=== Section Start ===

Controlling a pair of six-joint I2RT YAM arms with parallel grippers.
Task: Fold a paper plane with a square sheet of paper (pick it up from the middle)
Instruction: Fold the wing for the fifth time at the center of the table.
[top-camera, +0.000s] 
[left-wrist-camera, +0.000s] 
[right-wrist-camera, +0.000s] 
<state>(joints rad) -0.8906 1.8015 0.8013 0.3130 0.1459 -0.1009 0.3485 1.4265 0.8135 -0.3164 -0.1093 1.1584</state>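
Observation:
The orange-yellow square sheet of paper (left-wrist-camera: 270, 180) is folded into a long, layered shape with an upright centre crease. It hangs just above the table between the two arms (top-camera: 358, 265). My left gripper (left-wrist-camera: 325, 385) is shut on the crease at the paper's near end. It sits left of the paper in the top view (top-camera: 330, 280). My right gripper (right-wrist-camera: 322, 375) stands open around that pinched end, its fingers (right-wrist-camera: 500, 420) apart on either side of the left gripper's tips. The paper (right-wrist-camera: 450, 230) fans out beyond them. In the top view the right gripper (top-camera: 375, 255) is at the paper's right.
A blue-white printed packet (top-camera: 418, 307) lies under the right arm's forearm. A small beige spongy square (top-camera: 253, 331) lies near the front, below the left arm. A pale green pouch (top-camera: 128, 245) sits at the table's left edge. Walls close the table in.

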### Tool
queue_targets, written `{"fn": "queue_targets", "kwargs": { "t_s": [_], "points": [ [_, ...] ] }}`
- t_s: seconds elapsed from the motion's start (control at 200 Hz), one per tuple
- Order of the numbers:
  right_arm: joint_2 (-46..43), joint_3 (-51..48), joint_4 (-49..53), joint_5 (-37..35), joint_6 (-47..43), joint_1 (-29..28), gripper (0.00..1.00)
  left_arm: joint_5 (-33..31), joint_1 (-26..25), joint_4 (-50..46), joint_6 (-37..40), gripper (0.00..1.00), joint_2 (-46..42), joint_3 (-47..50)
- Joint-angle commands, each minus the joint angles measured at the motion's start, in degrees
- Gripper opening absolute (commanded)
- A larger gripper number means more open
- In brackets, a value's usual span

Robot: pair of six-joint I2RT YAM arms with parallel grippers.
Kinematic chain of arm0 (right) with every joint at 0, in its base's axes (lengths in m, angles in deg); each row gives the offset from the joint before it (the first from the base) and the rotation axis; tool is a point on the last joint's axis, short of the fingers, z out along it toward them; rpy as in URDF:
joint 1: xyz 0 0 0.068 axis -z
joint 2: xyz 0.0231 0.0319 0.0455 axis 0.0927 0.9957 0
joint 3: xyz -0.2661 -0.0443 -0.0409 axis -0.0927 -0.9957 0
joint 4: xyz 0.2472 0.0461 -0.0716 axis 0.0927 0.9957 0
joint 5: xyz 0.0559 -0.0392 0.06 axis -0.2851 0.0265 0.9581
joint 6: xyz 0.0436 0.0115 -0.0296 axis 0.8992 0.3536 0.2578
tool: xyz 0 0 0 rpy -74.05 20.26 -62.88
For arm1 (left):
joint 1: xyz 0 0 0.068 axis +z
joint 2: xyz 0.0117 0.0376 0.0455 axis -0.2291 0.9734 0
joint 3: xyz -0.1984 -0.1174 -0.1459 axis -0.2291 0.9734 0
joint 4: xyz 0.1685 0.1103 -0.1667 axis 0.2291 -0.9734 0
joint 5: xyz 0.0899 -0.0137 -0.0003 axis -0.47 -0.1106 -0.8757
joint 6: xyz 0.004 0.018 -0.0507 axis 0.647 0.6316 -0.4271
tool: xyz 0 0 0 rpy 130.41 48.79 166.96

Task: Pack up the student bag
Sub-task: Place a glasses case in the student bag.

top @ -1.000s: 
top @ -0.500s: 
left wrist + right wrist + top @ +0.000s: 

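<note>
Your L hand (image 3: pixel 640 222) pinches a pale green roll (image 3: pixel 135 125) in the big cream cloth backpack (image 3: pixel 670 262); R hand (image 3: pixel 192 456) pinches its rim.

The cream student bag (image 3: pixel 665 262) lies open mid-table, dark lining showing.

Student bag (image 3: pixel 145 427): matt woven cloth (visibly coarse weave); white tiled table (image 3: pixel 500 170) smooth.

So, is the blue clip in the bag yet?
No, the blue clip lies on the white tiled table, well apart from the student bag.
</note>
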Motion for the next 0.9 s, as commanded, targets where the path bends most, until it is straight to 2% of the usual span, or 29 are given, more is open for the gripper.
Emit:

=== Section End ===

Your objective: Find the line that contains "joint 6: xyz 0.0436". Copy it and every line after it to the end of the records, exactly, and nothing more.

Answer for the task:
joint 6: xyz 0.0436 0.0115 -0.0296 axis 0.8992 0.3536 0.2578
tool: xyz 0 0 0 rpy -74.05 20.26 -62.88
For arm1 (left):
joint 1: xyz 0 0 0.068 axis +z
joint 2: xyz 0.0117 0.0376 0.0455 axis -0.2291 0.9734 0
joint 3: xyz -0.1984 -0.1174 -0.1459 axis -0.2291 0.9734 0
joint 4: xyz 0.1685 0.1103 -0.1667 axis 0.2291 -0.9734 0
joint 5: xyz 0.0899 -0.0137 -0.0003 axis -0.47 -0.1106 -0.8757
joint 6: xyz 0.004 0.018 -0.0507 axis 0.647 0.6316 -0.4271
tool: xyz 0 0 0 rpy 130.41 48.79 166.96

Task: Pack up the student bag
Sub-task: Place a glasses case in the student bag.

top @ -1.000s: 
top @ -0.500s: 
left wrist + right wrist + top @ +0.000s: 

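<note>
Your L hand (image 3: pixel 640 222) pinches a pale green roll (image 3: pixel 135 125) in the big cream cloth backpack (image 3: pixel 670 262); R hand (image 3: pixel 192 456) pinches its rim.

The cream student bag (image 3: pixel 665 262) lies open mid-table, dark lining showing.

Student bag (image 3: pixel 145 427): matt woven cloth (visibly coarse weave); white tiled table (image 3: pixel 500 170) smooth.

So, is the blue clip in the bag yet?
No, the blue clip lies on the white tiled table, well apart from the student bag.
</note>
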Motion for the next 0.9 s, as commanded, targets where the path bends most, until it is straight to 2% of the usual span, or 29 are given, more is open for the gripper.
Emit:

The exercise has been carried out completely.